UNIVERSITY OF MINNESOTA--DULUTH

COMPUTER SCIENCE DEPARTMENT

CS 4611: DATABASE MANAGEMENT SYSTEMS

Assignment 5: Sort-Merge Join
Due: Friday, December 17, 1999 (NO LATE ASSIGNMENTS)
Instructor: Rich Maclin
40 points

Introduction

In this assignment, you will implement the sort-merge join algorithm. You will carry out this assignment in teams with the same partner(s) as for the previous assignments.

Available Documentation

You should begin by reading the chapter on Implementation of Relational Operations, in particular, the section on Sort-Merge Join.

What You Have to Implement

class sortMerge {
  public:

    sortMerge(
      char       *filename1,    // Name of heapfile for relation R.
      int         len_in1,      // # of columns in R.
      AttrType    in1[],        // Array containing field types of R.
      short       t1_str_sizes[], // Array containing size of columns in R.
      int         join_col_in1, // The join column number of R.
      char       *filename2,    // Name of heapfile for relation S
      int         len_in2,      // # of columns in S.
      AttrType    in2[],        // Array containing field types of S.
      short       t2_str_sizes[], // Array containing size of columns in S.
      int         join_col_in2, // The join column number of S.
      char*       filename3,    // Name of heapfile for merged results
      int         amt_of_mem,   // Number of pages available for sorting
      TupleOrder  order,        // Sorting order: Ascending or Descending
      Status&     s             // Status of constructor
    ); 
   ~sortMerge();
}; 

The sortMerge constructor joins two relations R and S, represented by the heapfiles filename1 and filename2, respectively, using the sort-merge join algorithm. Note that the columns for relation R (S) are numbered from 0 to len_in1 - 1 (len_in2 - 1). You are to concatenate each matching pair of records and write it into the heapfile filename3. The error layer for the sortMerge class is JOINS.

You will need to use the following classes which are given: Sort, HeapFile, and Scan. You will call the Sort constructor to sort a heapfile. To compare the join columns of two tuples, you should create a function tupleCmp to compare the key fields of two tuples. Write the function so that it works as a strcmp function works (in terms of the value it returns). Once a scan is opened on a heapfile, the scan cursor can be positioned to any record within the heapfile calling the Scan method position with an RID argument. The next call to the Scan method getNext will proceed from the new cursor position.

Where to Find Makefiles, Code, etc.

The structure files for the classes you will be using can be found in the directory:

        /usr/local/minibase/minibase-2.0/include

You will need to copy files from the src directory for this assignment.

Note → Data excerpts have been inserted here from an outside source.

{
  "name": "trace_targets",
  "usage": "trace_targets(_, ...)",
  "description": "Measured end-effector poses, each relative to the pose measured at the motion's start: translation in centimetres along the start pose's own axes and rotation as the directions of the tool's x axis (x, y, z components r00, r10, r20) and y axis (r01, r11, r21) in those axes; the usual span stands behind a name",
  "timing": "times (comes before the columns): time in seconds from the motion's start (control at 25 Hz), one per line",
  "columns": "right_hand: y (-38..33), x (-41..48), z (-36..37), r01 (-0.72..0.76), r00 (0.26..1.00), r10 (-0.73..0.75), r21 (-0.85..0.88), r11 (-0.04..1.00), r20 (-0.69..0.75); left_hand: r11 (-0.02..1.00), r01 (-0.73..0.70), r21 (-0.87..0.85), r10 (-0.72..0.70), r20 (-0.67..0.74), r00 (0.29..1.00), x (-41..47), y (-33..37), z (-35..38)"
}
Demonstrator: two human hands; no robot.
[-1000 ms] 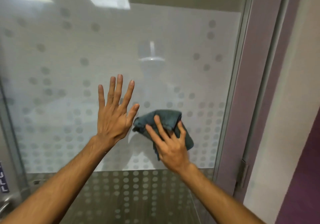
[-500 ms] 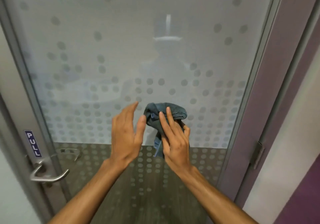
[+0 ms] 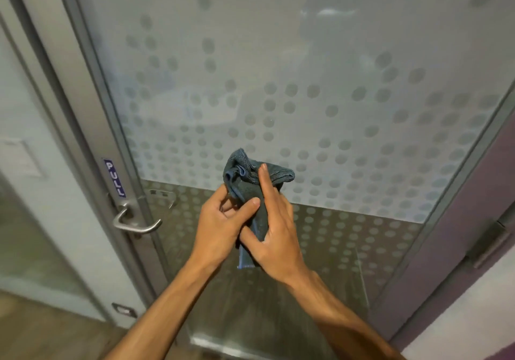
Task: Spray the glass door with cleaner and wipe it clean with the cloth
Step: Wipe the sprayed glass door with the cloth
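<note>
Item: frosted glass door (image 3: 320, 52) with a pattern of grey dots, set in a grey metal frame (image 3: 92, 125); a clear lower band begins just below the level of the hands. Fittings: curved silver metal lever handle (image 3: 136, 221) on the frame's left stile, with a small blue "PULL" label (image 3: 114, 177) just above it. Tool: crumpled dark blue-grey microfibre cloth (image 3: 250, 175), held in front of the glass near where frosted and clear bands meet, one hemmed end hanging down between the wrists. Left hand (image 3: 220, 225): fingers curled shut on the cloth's lower left folds, thumb pressed across the fabric. Right hand (image 3: 274, 234): palm and thumb closed on the cloth, index finger lying straight up along the bunched top. Whether the cloth touches the pane cannot be told. Cleaner: no spray bottle in view. Condition of glass: no droplets, streaks or wet film can be made out, though frosting and reflections would hide them. Progress, as a judgement: with the bottle absent, the spraying step is probably done; the step in hand appears to be regathering or refolding the cloth with both hands. Left to do: likely the lower clear band and the edges beside the frame, though the wiped share cannot be read from the pane.
</note>
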State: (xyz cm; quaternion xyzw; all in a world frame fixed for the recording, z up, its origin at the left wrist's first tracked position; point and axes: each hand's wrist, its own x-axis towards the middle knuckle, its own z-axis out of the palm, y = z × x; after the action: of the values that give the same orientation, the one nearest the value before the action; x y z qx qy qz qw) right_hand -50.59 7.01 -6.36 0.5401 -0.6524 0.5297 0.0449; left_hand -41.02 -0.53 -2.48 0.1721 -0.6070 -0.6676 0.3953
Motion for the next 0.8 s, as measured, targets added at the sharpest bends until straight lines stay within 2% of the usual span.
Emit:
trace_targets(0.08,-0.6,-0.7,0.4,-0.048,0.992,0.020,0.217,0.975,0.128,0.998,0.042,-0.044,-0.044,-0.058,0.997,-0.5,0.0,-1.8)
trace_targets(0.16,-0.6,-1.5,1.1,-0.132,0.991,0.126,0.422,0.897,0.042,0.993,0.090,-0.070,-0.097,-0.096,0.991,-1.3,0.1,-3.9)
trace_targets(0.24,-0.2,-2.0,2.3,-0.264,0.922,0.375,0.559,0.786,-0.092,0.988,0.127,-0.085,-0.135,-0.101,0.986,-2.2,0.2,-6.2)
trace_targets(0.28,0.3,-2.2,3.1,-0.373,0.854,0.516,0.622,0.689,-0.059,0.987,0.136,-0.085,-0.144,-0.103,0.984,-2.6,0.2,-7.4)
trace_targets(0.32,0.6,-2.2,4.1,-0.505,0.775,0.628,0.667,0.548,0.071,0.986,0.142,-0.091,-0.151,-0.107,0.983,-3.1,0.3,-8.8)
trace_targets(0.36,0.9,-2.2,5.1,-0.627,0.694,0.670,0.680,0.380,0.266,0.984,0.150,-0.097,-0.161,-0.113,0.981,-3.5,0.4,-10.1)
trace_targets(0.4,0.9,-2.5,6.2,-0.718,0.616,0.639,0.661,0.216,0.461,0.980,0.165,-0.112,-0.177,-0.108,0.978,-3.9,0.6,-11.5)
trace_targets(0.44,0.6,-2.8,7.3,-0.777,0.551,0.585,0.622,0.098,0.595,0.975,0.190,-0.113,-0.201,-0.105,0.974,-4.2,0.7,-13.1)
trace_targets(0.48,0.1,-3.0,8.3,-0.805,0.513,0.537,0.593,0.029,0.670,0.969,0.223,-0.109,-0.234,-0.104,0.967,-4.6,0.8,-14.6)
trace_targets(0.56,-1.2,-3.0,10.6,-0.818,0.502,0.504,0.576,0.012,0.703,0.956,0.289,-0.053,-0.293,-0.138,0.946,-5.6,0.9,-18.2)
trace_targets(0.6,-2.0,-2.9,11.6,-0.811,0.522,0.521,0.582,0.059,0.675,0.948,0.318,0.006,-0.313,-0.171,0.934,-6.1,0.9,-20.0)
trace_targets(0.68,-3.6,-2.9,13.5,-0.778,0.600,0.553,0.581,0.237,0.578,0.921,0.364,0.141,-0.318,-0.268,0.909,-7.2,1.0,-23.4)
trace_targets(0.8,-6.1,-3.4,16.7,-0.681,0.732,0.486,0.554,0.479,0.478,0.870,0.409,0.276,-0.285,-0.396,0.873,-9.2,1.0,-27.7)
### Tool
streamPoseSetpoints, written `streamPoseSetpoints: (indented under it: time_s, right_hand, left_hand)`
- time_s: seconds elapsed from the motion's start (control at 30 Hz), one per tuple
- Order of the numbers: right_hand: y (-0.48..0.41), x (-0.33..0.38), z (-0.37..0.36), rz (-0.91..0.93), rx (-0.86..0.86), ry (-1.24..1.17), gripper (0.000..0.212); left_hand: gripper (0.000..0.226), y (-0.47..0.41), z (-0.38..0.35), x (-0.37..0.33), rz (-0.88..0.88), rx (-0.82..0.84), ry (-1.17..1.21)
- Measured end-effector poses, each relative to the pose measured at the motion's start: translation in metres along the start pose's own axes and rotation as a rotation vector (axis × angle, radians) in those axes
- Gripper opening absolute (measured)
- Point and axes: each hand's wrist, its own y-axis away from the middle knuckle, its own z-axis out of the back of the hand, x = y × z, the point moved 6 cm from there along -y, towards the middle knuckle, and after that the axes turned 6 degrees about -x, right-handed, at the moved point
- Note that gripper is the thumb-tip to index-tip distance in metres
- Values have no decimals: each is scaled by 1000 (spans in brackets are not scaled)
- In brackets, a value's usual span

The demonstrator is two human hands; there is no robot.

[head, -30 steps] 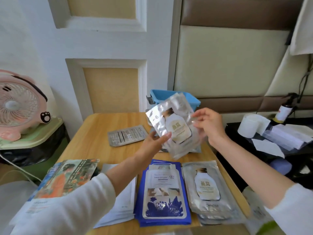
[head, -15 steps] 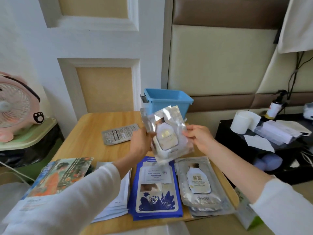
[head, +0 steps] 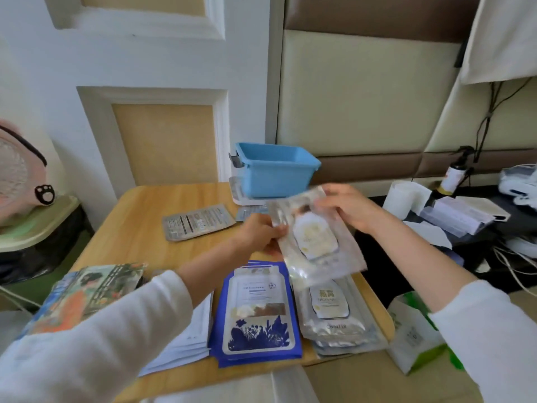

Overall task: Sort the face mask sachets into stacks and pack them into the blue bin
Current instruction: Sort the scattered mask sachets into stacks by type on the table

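A silver face mask sachet (head: 316, 242) hangs just above the table, held by both hands. My left hand (head: 258, 235) pinches its left edge and my right hand (head: 347, 209) grips its top right corner. Under its lower end lies a stack of matching silver sachets (head: 331, 315) at the table's right front. To the left of that lie a blue sachet stack (head: 255, 312), a white stack (head: 189, 341) and a colourful painted stack (head: 87, 295). The blue bin (head: 276, 170) stands open at the table's far edge.
A grey sachet (head: 197, 221) lies face down mid-table, with another small one (head: 247, 212) near the bin. A pink fan (head: 20, 173) stands at left. A dark side table at right holds a paper roll (head: 404, 196) and a bottle (head: 453, 175). A green-white box (head: 415, 335) sits beside the table's right edge.
Both hands have lowered the silver sachet from in front of the bin down toward the silver stack. The camera tilted down, so the bin shows fully.
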Motion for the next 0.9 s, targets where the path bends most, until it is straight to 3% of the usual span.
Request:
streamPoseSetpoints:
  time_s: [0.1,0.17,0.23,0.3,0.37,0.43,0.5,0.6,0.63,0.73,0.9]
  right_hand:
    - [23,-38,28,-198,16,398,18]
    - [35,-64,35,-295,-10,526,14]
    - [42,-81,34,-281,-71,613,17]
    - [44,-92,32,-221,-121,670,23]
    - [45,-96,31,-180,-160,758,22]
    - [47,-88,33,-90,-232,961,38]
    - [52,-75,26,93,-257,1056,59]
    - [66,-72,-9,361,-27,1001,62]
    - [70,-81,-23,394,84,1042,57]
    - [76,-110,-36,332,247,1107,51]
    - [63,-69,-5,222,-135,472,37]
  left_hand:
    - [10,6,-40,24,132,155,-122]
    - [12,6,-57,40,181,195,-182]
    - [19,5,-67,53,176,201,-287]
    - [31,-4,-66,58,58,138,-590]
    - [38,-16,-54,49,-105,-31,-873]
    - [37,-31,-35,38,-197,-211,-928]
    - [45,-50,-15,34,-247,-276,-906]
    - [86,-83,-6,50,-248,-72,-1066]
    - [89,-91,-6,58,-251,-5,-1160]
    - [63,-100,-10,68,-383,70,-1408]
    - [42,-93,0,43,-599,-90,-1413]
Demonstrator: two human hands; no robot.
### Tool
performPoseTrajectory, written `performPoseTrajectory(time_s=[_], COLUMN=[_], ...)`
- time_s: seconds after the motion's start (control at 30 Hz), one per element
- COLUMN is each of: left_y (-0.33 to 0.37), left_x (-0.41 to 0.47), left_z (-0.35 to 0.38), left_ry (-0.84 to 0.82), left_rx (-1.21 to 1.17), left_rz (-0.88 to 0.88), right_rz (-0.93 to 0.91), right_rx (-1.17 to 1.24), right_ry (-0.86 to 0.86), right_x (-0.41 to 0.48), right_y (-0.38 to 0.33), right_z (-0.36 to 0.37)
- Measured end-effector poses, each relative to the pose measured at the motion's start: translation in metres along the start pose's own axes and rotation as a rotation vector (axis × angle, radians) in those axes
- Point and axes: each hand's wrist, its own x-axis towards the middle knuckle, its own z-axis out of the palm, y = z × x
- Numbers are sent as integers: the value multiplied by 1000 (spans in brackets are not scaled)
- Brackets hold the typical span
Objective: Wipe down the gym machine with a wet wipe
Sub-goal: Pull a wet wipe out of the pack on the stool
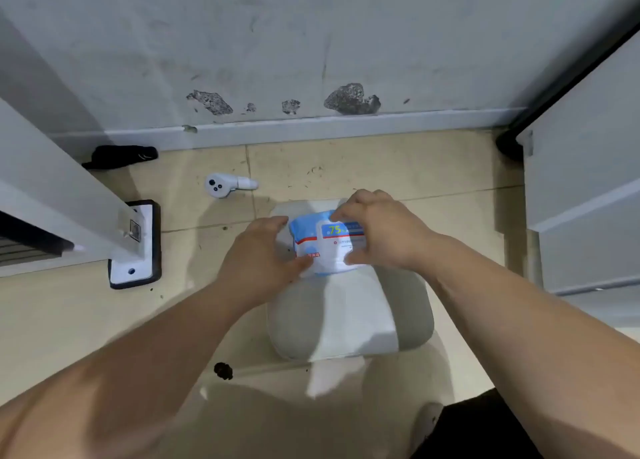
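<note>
Two hands are holding one blue-and-white wipe pack (323, 247), which is lying on the far end of a grey seat pad (346, 320). The left hand (258, 257) is curling round the pack's left edge, thumb against its near corner. The right hand (377, 230) is gripping it from the right, fingertips pinching at the top label. The pack's contents are not showing. A white controller (225, 184) is lying on the tiled floor (398, 167), well apart to the left.
</note>
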Motion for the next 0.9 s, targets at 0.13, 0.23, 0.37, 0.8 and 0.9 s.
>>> performPoseTrajectory(time_s=[0.13,0.23,0.37,0.8,0.9], left_y=[7,5,5,9,8], left_x=[5,13,24,23,24], left_z=[9,14,13,8,8], left_ry=[48,55,-7,41,36], left_rx=[24,9,45,256,366], left_rz=[47,30,62,212,406], right_rz=[-8,-68,-149,215,176], right_rx=[29,31,96,415,458], right_ry=[57,107,175,424,271], right_x=[0,-1,-1,22,19], right_y=[6,10,16,41,42], right_z=[-2,1,1,3,-3])
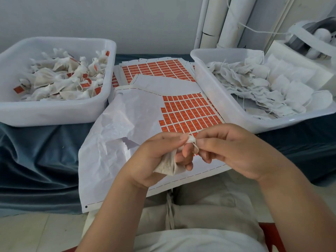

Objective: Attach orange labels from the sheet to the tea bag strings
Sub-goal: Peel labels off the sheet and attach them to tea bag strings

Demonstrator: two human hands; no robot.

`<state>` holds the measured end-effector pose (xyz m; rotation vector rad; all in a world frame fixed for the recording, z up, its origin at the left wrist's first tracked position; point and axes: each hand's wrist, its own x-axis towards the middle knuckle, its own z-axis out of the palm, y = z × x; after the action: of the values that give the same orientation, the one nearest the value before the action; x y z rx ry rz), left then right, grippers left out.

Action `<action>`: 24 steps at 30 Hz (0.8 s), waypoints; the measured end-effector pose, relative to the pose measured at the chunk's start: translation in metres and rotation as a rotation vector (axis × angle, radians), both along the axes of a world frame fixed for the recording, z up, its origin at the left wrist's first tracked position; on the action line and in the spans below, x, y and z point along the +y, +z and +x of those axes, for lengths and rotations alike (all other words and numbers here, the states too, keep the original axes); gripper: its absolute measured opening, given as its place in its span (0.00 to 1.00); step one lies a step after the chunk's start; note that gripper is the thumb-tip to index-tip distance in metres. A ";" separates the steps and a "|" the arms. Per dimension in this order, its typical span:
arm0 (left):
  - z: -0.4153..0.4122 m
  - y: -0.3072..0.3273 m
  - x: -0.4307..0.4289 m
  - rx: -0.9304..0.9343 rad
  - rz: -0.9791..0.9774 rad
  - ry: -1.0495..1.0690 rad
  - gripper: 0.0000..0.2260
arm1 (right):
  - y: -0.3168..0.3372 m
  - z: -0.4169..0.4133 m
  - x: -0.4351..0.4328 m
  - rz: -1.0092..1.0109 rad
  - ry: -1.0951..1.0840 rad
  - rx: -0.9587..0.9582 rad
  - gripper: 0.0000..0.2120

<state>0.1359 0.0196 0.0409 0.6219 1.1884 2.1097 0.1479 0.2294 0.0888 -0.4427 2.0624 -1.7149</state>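
My left hand (156, 157) grips a white tea bag (167, 164), its gathered top sticking out between thumb and forefinger. My right hand (234, 150) pinches the bag's thin string (196, 147) right beside that top. Both hands hover over the label sheet (187, 111), where a block of orange labels fills the right part and the left part is bare, crumpled backing paper (116, 124). No label is visible in either hand.
A white tub (54, 113) at the left holds tea bags with orange labels. A white tub (214, 99) at the right holds unlabelled bags with loose strings. More label sheets (156, 70) lie behind, on a dark blue cloth (36, 153). White rolls (231, 22) stand at the back.
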 end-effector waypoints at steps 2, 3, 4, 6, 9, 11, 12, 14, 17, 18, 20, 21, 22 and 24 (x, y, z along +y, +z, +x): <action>0.000 0.000 0.001 -0.016 0.017 -0.018 0.15 | 0.005 0.003 0.002 0.145 0.010 0.140 0.10; 0.000 0.000 0.001 -0.023 0.022 -0.023 0.15 | 0.008 0.004 0.003 0.199 0.009 0.202 0.09; -0.001 0.000 0.001 -0.033 0.027 -0.027 0.15 | 0.010 0.005 0.003 0.227 0.009 0.243 0.09; -0.001 0.000 0.001 -0.050 0.049 -0.041 0.13 | 0.013 0.007 0.003 0.204 0.020 0.269 0.10; -0.001 0.001 0.000 -0.039 0.044 -0.044 0.14 | 0.014 0.008 0.000 0.179 -0.002 0.326 0.09; -0.001 0.001 0.000 -0.018 0.008 -0.024 0.15 | 0.013 0.008 -0.002 0.200 -0.019 0.368 0.09; -0.001 0.001 0.000 -0.009 -0.005 -0.015 0.15 | 0.013 0.008 -0.003 0.211 -0.028 0.374 0.09; -0.001 -0.001 -0.001 0.011 -0.032 0.002 0.15 | 0.011 0.007 -0.002 0.248 -0.050 0.386 0.09; -0.001 -0.003 -0.001 0.024 -0.062 0.017 0.15 | 0.010 0.006 0.002 0.337 -0.061 0.429 0.08; -0.001 -0.003 -0.001 0.020 -0.057 0.013 0.15 | 0.010 0.007 0.003 0.363 -0.059 0.456 0.07; -0.002 -0.004 -0.001 0.006 -0.038 0.007 0.15 | 0.012 0.007 0.003 0.415 -0.061 0.527 0.07; -0.002 -0.005 -0.001 0.000 -0.026 0.004 0.15 | 0.012 0.008 0.002 0.429 -0.072 0.566 0.06; -0.003 -0.005 -0.001 -0.008 -0.012 -0.001 0.15 | 0.012 0.008 0.001 0.426 -0.093 0.598 0.06; -0.004 -0.006 -0.001 -0.031 0.027 -0.017 0.15 | 0.012 0.009 -0.003 0.393 -0.168 0.652 0.02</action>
<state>0.1317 0.0186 0.0349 0.6069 1.1351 2.1166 0.1571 0.2265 0.1005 -0.7922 2.8917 -1.2915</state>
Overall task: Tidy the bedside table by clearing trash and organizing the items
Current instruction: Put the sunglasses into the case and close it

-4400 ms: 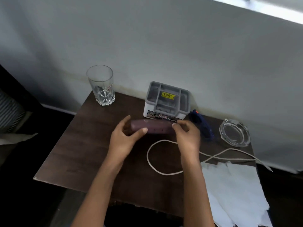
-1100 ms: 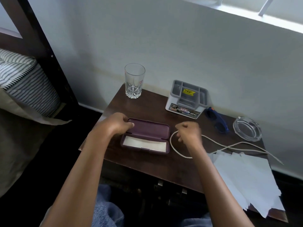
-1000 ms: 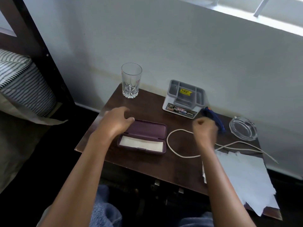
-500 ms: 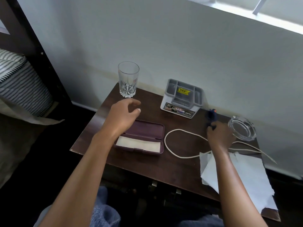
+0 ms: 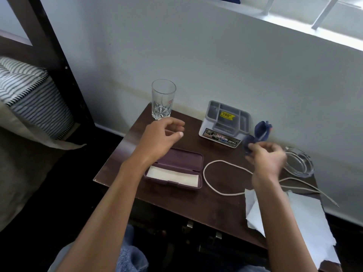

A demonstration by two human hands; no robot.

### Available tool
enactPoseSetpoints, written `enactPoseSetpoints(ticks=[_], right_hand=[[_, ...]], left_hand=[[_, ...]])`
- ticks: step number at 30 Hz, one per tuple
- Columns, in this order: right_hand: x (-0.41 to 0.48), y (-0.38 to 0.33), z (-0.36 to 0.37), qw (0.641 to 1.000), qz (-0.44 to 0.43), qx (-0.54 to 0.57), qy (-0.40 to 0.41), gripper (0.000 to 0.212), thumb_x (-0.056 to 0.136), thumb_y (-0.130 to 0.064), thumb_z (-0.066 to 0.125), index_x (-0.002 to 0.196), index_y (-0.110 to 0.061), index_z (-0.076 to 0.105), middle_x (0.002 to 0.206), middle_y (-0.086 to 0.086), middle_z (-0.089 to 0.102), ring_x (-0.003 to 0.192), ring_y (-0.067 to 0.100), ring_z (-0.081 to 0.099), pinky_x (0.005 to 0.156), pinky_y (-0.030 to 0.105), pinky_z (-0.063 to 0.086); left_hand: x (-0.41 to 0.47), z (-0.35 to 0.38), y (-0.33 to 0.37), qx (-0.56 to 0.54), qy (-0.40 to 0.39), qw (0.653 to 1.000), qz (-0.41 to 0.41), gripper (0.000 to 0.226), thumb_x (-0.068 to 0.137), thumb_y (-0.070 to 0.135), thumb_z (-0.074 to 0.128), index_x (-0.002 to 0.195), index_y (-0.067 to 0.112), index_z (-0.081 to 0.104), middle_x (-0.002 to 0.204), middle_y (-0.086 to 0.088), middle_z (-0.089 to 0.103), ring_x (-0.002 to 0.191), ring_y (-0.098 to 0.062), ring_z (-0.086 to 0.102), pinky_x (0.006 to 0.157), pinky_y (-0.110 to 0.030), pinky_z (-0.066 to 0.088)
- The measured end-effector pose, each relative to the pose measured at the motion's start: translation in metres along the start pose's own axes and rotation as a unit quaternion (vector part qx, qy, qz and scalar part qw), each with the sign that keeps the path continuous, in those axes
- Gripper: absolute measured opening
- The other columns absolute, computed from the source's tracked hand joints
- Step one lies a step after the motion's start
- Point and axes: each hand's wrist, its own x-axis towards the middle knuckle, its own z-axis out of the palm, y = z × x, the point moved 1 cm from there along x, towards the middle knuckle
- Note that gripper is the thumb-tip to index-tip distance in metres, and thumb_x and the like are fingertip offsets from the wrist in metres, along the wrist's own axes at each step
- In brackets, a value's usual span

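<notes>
While the case [image 5: 188,160] lies open on the counter [image 5: 176,203], the tidying looks barely begun. The right hand [image 5: 267,161] pinches the blue glasses [image 5: 260,132] by their lower end and has them lifted clear of the counter, just beyond its fingertips. The left hand [image 5: 159,138] hovers over the far left end of the case, fingers loosely curled and gripping nothing.

I'd judge the step in hand to be getting the glasses into the case. That is not yet done. The white cord [image 5: 204,173] sprawls in a loop under and to the left of the right hand. The torn white papers [image 5: 306,216] lie beside the right forearm at the counter's near right corner, not yet cleared. The glass ashtray [image 5: 300,163] just to the right of the right hand, the tumbler [image 5: 163,101] beyond the left hand and the grey organiser [image 5: 225,122] between the two hands at the back all stand where a tidy-up might leave or move them; I can't say which.

The glasses stand tilted, their long axis rising from the fingers up and away toward the wall. The case's long axis runs crosswise from beneath the left hand toward the right hand, its lid folded back on the far side and its pale-lined tray facing up. The glasses would need turning to lie along it.
</notes>
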Motion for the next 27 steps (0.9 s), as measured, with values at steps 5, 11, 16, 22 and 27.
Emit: enactPoseSetpoints(ticks=[5,11,16,22,27], right_hand=[[-0.044,-0.008,0.035,0.979,0.074,0.105,-0.158,0.03,0.083,0.012,0.057,0.075,-0.012,0.042,0.078,0.01,0.055,0.065,0.021,0.06,0.053,0.025,0.056],[-0.069,-0.01,0.063,0.942,0.127,0.179,-0.256,0.027,0.083,0.016,0.053,0.079,-0.01,0.044,0.085,0.015,0.062,0.072,0.027,0.065,0.068,0.038,0.059],[-0.074,-0.007,0.076,0.929,0.136,0.214,-0.268,0.031,0.081,0.017,0.054,0.078,-0.013,0.045,0.079,0.013,0.06,0.067,0.023,0.056,0.065,0.031,0.047],[-0.071,-0.004,0.081,0.924,0.113,0.224,-0.289,0.03,0.078,0.019,0.056,0.091,-0.008,0.052,0.082,0.013,0.065,0.071,0.022,0.062,0.07,0.033,0.05],[-0.066,-0.015,0.066,0.937,0.116,0.178,-0.278,0.049,0.077,0.027,0.043,0.111,-0.007,0.05,0.102,0.01,0.059,0.087,0.024,0.064,0.073,0.032,0.051]], left_hand=[[-0.002,0.005,0.001,0.024,-0.048,0.998,-0.008,0.022,0.086,0.023,0.065,0.108,0.025,0.065,0.099,0.009,0.069,0.088,-0.006,0.062,0.082,-0.019,0.047],[-0.002,0.007,-0.007,0.025,-0.121,0.99,-0.061,0.034,0.091,0.04,0.054,0.116,0.019,0.064,0.112,0.002,0.067,0.101,-0.011,0.063,0.095,-0.03,0.048],[-0.004,0.009,-0.003,-0.1,-0.15,0.979,-0.097,0.023,0.093,0.033,0.053,0.104,0.015,0.064,0.091,-0.005,0.072,0.076,-0.013,0.07,0.076,-0.02,0.055],[-0.003,0.001,0.002,-0.207,-0.101,0.967,-0.106,0.017,0.084,0.009,0.066,0.101,0.006,0.063,0.085,-0.009,0.07,0.057,-0.013,0.068,0.067,-0.02,0.056],[-0.002,-0.01,0.001,-0.175,-0.05,0.977,-0.108,0.015,0.084,0.005,0.065,0.099,0.008,0.064,0.084,-0.005,0.067,0.056,-0.005,0.065,0.065,-0.015,0.054]])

To do this you need to follow the same steps as in assignments 1 and 2:

  1. Make an appropriate directory to work in.
  2. Copy the file Makefile from the directory
                    /usr/local/minibase/mini_hwk/assign/SM_Join/src
           
  3. Execute the call:
                    make setup
           
    which will copy the appropriate files.
  4. Implement the assignment -- you can type make to attempt to compile your solution.

The files are:

What to Turn In, and When

You should turn in copies of your code together with copies of the output produced by running the tests provided.